2022年4月号掲載
AI監獄ウイグル
Original Title :THE PERFECT POLICE STATE
著者紹介
概要
「脳からウイルスを取り除いて、正常な精神を回復させる」。中国の新疆ウイグル自治区では、中国政府がAIと監視テクノロジーを駆使し、少数民族を徹底的に弾圧している。スマホのハッキング、IDカードのスキャン、そして劣悪な強制収容所。世界が知らない、ウイグルの恐るべき実態を、調査報道ジャーナリストが報告する。
要約
ウイグル人の1日
中国西部の新疆ウイグル自治区。
ここでは、2017年以降、推定180万人のウイグル人、カザフ人、その他のイスラム系少数民族の人々が、「テロリスト思考」などをもっていると中国政府から糾弾され、地域にある何百もの強制収容所に連行されている。
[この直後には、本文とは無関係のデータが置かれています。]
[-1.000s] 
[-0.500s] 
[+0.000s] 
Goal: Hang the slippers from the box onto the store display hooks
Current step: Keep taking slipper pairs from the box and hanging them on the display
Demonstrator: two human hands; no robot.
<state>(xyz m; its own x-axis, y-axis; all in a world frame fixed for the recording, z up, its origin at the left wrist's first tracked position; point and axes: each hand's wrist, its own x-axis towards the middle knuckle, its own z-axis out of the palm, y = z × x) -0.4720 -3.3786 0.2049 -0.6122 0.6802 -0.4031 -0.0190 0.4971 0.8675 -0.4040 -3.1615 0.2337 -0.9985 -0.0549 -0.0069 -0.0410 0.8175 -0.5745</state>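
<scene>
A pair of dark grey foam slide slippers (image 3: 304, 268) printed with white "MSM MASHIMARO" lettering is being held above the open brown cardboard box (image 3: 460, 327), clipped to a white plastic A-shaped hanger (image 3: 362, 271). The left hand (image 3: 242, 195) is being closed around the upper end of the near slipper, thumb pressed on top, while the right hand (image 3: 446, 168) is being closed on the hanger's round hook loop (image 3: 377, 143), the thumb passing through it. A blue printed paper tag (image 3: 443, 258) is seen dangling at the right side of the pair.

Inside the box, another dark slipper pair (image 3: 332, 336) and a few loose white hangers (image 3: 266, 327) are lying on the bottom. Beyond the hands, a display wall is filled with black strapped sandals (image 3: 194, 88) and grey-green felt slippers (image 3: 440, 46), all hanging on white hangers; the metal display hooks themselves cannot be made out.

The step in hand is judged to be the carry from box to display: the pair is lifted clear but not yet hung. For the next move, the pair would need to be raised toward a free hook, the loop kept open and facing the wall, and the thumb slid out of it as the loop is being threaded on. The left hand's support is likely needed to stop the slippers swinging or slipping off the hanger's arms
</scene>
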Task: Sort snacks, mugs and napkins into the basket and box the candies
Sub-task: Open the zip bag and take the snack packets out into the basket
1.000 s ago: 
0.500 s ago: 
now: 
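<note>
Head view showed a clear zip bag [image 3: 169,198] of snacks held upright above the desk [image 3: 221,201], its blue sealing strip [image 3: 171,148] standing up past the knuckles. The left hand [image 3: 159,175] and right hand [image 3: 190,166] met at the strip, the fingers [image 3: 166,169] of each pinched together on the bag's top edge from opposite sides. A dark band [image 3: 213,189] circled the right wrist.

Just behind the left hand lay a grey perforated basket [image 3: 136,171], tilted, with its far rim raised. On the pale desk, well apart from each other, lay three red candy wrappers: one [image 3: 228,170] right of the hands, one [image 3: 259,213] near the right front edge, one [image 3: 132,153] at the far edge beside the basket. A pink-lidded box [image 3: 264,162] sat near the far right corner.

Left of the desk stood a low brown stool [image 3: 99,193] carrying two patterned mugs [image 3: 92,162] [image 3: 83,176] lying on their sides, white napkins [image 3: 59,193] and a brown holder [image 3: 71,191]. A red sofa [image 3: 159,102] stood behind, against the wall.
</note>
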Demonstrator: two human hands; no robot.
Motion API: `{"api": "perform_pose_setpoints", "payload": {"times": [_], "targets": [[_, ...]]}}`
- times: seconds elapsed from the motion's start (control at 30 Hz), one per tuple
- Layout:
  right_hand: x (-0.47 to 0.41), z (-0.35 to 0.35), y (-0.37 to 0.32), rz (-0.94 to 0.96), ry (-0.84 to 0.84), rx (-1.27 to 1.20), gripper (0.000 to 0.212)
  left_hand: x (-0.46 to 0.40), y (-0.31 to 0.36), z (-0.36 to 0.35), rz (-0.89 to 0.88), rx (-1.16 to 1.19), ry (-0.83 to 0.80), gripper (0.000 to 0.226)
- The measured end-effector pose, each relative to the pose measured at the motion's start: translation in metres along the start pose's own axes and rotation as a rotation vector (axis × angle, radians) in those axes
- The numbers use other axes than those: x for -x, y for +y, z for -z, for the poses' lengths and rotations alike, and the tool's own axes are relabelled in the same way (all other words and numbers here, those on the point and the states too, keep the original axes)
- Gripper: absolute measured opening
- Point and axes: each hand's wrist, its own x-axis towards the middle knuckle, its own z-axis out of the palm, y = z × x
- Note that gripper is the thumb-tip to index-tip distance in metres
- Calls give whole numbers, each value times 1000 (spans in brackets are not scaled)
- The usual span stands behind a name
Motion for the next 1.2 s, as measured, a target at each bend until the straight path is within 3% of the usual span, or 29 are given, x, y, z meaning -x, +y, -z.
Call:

それは第2次世界大戦中のホロコースト以来、史上最大規模の少数民族の強制収容だ。
そして、たとえ収容所送りを免れたとしても、新疆での日々の生活は地獄だ。
政府から派遣された監視員が、あなたの隣に
あなたがウイグル人の女性なら、政府から派遣されてきた見知らぬ男性の隣で毎朝目覚めることになるかもしれない。彼は、収容所に連行されたあなたのパートナーの代わりを務める人物だ。
毎朝、この監視員は忠誠心や共産党との友好関係など、国家の美徳をあなたの家族に教え込む。監視員は様々な質問をして、あなたの“成長”をチェックし、政府が呼ぶところの「3つの悪」(テロリズム、分離主義、過激主義)に“感染”していないかを確かめる。
朝の教化活動が終わると、近隣の10軒の家に眼を光らせるよう国から任命された地域自警団の役員が、あなたの家をチェックする。
一体化統合作戦プラットフォーム
出勤前に車でガソリンスタンドに寄っても、食料品店に行っても、どこでもあなたは、入口に立つ武装警備員の前でIDカードをスキャンすることになる。カードをかざし、スキャナー横の画面に「信用できる」と表示されると、入店できる。
「信用できない」と表示された場合、すぐに統計データ記録がチェックされ、場合によっては、さらなる問題に直面することになる。例えば顔認証カメラが、ビールの6缶パックを買うその男性の姿を記録しており、アルコールに関する問題がある人物だと人工知能(AI)が疑っているのかもしれない。しかし、なぜ「信用できない」と表示されたのか、明確な理由はわからない。
次に警察官がやってきて、「信用できない」男性を尋問する。警察官は「一体化統合作戦プラットフォーム(IJOP)」と呼ばれるプログラムを使い、スマートフォンで男性の身元を確認する。
IJOPのデータベースには、何百万台ものカメラ、裁判記録、市民の内通者などから政府が集めたマスデータ(大規模データ)が構築されており、それらすべてのデータがAIで処理される。
AIが、その男性が将来的に何らかの罪を犯すと判定すると、警察官は男性を連行する。その男性は「再教育」を終えて戻ってくるかもしれないし、あるいは二度と戻ってこないかもしれない。